Piyasaları bir ringe, Merkez Bankası'nı da ringdeki boksöre benzeten, boksörün bir kolunun döviz rezervleri, diğer kolunun da faiz aracı olduğunu ifade eden Öztrak, şunları kaydetti:
"Seçimler öncesinde, sahte bir istikrar havası yaratmak için Merkez Bankası'nın bir kolunu kesip attılar. Merkez Bankası'nın rezervleri şu an eksi 38 milyar dolar. Bankanın kasasında kendisine ait tek bir sent bile yok. Dolar alıp başını gitmeye başlayınca damat bu sefer döndü, 'Cari açığı rekabetçi kurla düşüreceğiz' lafını tedavüle soktu. 'Rekabetçi kur' söylemini, beceriksizliklerine kılıf yapmaya çalıştı. Ama o gün bu bahane damadı kurtaramadı. 'At izi it izine karıştı' dedi, çekti gitti. Yeni gelen Merkez Bankası Başkanı tek kolla ringe çıktı, paranın itibarını korumak için. Diğer kolundaki faiz silahını kullanmak zorunda kaldı. Bir de üstüne 'Kolumu kim kesti bir araştırayım' deyince, Erdoğan havluyu ringe attı. Boksörü sahadan çekti. 'Ben Reisim için her dayağı yerim' diyen bir başkasını bu sefer, faiz kolunu da bağlayarak ringe çıkardı. Şimdi iki kolunu da kullanamayan Merkez Bankasının, ringde ağzını burnunu dağıtıyorlar. Ne fiyat istikrarını sağlayabiliyor ne de milli paramızın pul olmasını önleyebiliyor. Her şey ortada. Bu maç satılmış. Antrenör şike yapmış. Merkez Bankası'nın dayak yemesini, Türk Lirası'nın pul olmasını ayarlamış."
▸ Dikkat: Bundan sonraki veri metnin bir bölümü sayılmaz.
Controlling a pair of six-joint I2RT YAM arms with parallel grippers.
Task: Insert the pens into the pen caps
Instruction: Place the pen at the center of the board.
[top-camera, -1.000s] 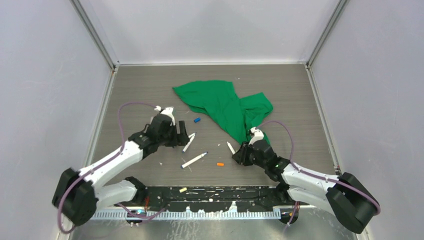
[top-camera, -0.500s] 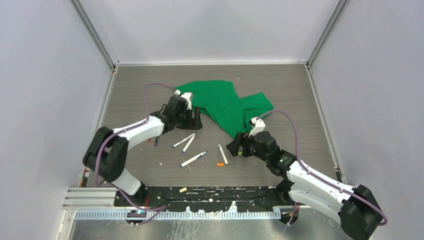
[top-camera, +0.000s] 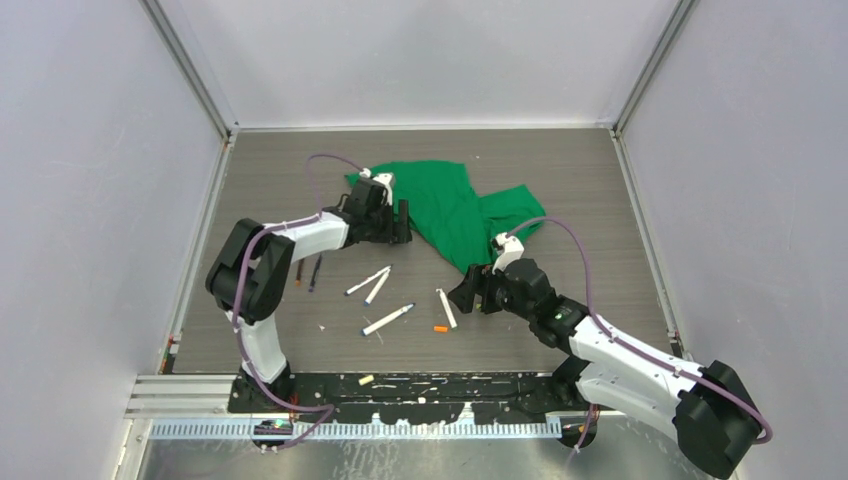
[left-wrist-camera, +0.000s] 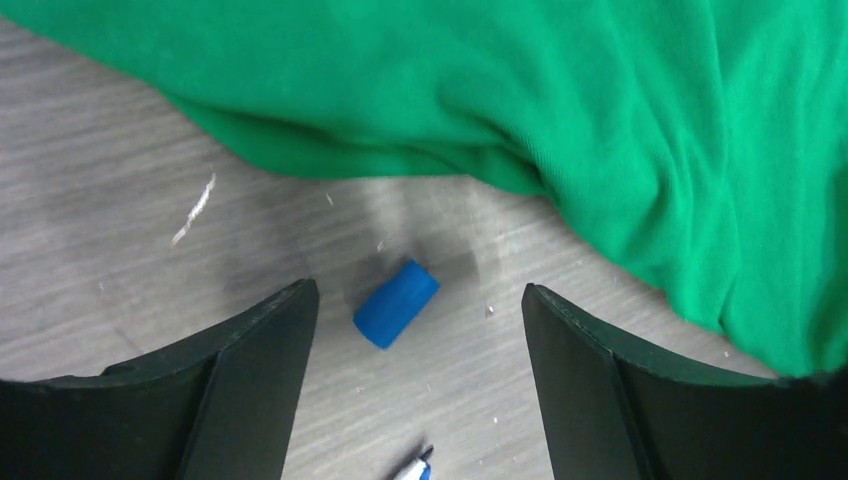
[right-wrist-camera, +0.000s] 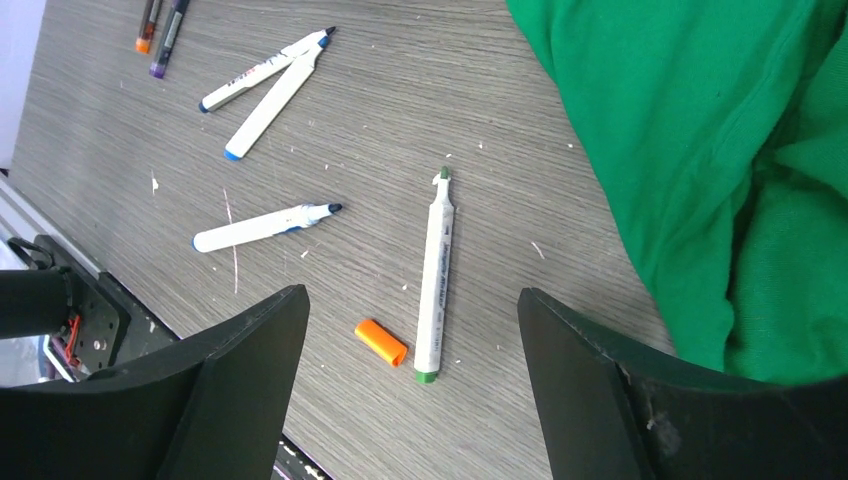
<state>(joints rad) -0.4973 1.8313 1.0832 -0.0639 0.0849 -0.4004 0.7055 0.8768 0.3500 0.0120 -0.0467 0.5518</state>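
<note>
Blue cap (left-wrist-camera: 396, 303) lies on the table (left-wrist-camera: 120, 200) between the spread jaws of the left gripper (left-wrist-camera: 418, 292), just beside the green cloth (left-wrist-camera: 600, 100). The gripper should descend straight and close across the cap's sides, clear of the fabric. Also spread, the right gripper (right-wrist-camera: 410, 295) hovers over the green-tipped pen (right-wrist-camera: 436, 270) and orange cap (right-wrist-camera: 381, 342).

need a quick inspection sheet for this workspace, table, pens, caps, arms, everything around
surface: grey wood-grain table, small white specks, no spill seen
job's things: four white pens loose mid-table, among them a green-ended pen; two darker pens further left; blue cap by the cloth; orange cap beside the green-ended pen
clutter: green cloth bunched at the back
grippers: left end effector open over the blue cap, empty; right end effector open above the green-ended pen, empty
cables: purple cable looped over each arm, clear of the pens
surroundings: pale walls on three sides; metal rail at near edge
</note>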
Bugün ekonomide "Çin işi, Japon işi" değil, 12 Eylül modelinin uygulandığını belirten Öztrak, "Türk Lirası'nı pul ettikten sonra, ucuzlayan emeği, iş dünyasına rekabet gücü diye pazarlamaya kalkıyor. Ekonomide yarattığı yıkımla, sermayenin rızasını satın almaya çalışıyor. Ekonomiyi bitkisel hayata sokan Erdoğan'ın, Bakan Nebati'ye 'İlk toplantını iş dünyasıyla yap' demesi bir tesadüf değil" değerlendirmesinde bulundu.